Here are the benchmarks:
Matrix multiplication (1500x1500):
GPU: Geforce GT650 M, 64-bit Linux
Data sz : 1500
Unaccelerated:
matrix_mul() time : 5873.255333 msec
Accelerated:
matrix_mul() time : 420.414700 msec
Data size : 1750 x 1750
matrix_mul() time : 876.271200 msec
Data size : 2000 x 2000
matrix_mul() time : 1147.783400 msec
Data size : 2250 x 2250
matrix_mul() time : 1863.458100 msec
Data size : 2500 x 2500
matrix_mul() time : 2516.493200 msec
Unfortunately I realized that the generated CUDA code is quite primitive (e.g. it does not even use shared memory) and hence cannot compete with hand-optimized CUDA program. As a reference implementation I took Arrayfire lib with the following results:
Arrayfire 1500 x 1500 matrix mul
CUDA toolkit 4.2, driver 295.59
GPU0 GeForce GT 650M, 2048 MB, Compute 3.0 (single,double)
Memory Usage: 1932 MB free (2048 MB total)
af: 0.03166 seconds
Arrayfire 1750 x 1750 matrix mul
af: 0.05042 seconds
Arrayfire 2000 x 2000 matrix mul
af: 0.07493 seconds
Arrayfire 2250 x 2250 matrix mul
af: 0.10786 seconds
Arrayfire 2500 x 2500 matrix mul
af: 0.14795 seconds
I wonder if there any suggestions how to get better performance from OpenACC ?
Perhaps my choice of directives is not right ?
You're getting right at a 14x speedup, which is pretty good for PGI's compiler in my experience.
First off, are you compiling with -Minfo? That will give you a lot of feedback from the compiler regarding optimization choices.

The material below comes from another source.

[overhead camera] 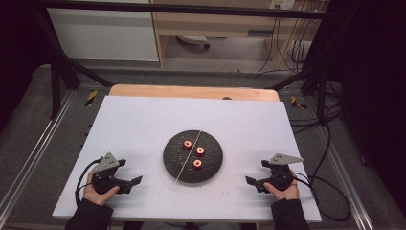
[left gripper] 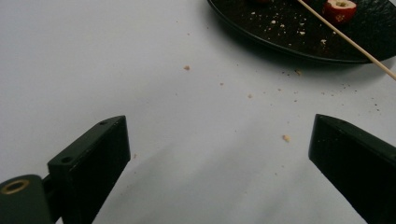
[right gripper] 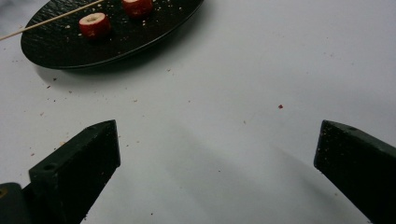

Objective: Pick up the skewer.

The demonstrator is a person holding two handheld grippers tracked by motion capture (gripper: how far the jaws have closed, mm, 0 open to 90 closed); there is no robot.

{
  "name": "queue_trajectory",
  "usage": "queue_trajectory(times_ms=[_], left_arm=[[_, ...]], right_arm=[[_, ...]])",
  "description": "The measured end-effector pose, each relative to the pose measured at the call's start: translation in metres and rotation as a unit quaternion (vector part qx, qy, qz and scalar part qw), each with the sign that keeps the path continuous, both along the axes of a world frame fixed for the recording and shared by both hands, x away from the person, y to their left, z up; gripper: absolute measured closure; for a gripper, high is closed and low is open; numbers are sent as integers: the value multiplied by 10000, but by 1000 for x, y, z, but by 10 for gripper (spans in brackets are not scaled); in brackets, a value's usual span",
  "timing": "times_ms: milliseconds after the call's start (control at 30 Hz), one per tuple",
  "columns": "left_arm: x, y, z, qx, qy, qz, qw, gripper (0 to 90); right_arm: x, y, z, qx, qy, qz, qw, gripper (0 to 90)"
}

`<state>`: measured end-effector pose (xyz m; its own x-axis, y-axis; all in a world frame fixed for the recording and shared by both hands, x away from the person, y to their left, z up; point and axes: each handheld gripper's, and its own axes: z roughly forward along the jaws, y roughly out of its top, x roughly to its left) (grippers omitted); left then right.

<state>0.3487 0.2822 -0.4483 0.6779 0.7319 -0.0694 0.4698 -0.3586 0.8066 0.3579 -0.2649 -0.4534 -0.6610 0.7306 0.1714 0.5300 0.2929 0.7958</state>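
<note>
Both grippers, left gripper (overhead camera: 135,181) and right gripper (overhead camera: 250,181), rest wide open and empty on the bench (overhead camera: 134,124); a careless grasp could roll the skewer (overhead camera: 188,155) or fruit slices (overhead camera: 200,151) off the plate (overhead camera: 170,158).

Your left hand (overhead camera: 98,191) holds the left gripper (overhead camera: 135,182) low at the near left, its jaws pointing inward to the right and spread wide with nothing between them. Your right hand (overhead camera: 283,189) holds the right gripper (overhead camera: 249,182) at the near right, mirrored, jaws pointing inward to the left, also wide apart and empty. Both dark sleeves enter from the bottom edge.
</note>
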Motion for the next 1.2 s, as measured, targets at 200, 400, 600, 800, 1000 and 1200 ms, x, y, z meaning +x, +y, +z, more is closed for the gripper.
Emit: queue_trajectory(times_ms=[200, 400, 600, 800, 1000, 1200], left_arm=[[-1, -4, 3, -19, -30, -38, 10000, 35], [-3, -8, 8, -72, -53, -87, 9999, 31], [-3, -12, 11, -105, -45, -61, 9999, 40], [-3, -21, 13, -128, -7, -30, 9999, 75], [-4, -36, 17, -82, 16, -132, 9999, 122], [-4, -51, 21, -100, 2, -233, 9997, 217]], right_arm=[[0, 0, 1, 27, -8, -17, 10000, 10], [0, 0, 1, -14, -5, -12, 10000, 11], [0, 0, 1, 11, -18, -29, 10000, 9], [0, 0, 1, 9, -22, -37, 10000, 9], [0, 0, 1, -3, -6, -46, 10000, 10], [-1, -1, 1, -3, -30, -57, 10000, 9]])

You are using a 32x32 thread block, but in my experience 16x16 thread blocks tend to get better performance. If you omit the vector(32) clauses, what scheduling does the compiler choose?
Declaring a and b with restrict might let the compiler generate better code.
Just by looking at your code, I'm not sure that shared memory would help performance. Shared memory only helps improve performance if your code can store and reuse values there instead of going to global memory. In this case you're not reusing any part of a or b after reading it.
It's also worth noting that I've had bad experiences with PGI's compiler when it comes to shared memory usage. It will sometimes do funny stuff and cache the wrong values (seems to mostly happen if you iterate a loop backward), generating wrong results. I actually have to compile my current application using the undocumented -ta=nvidia,nocache option to get it to work correctly, by bypassing shared memory usage altogether.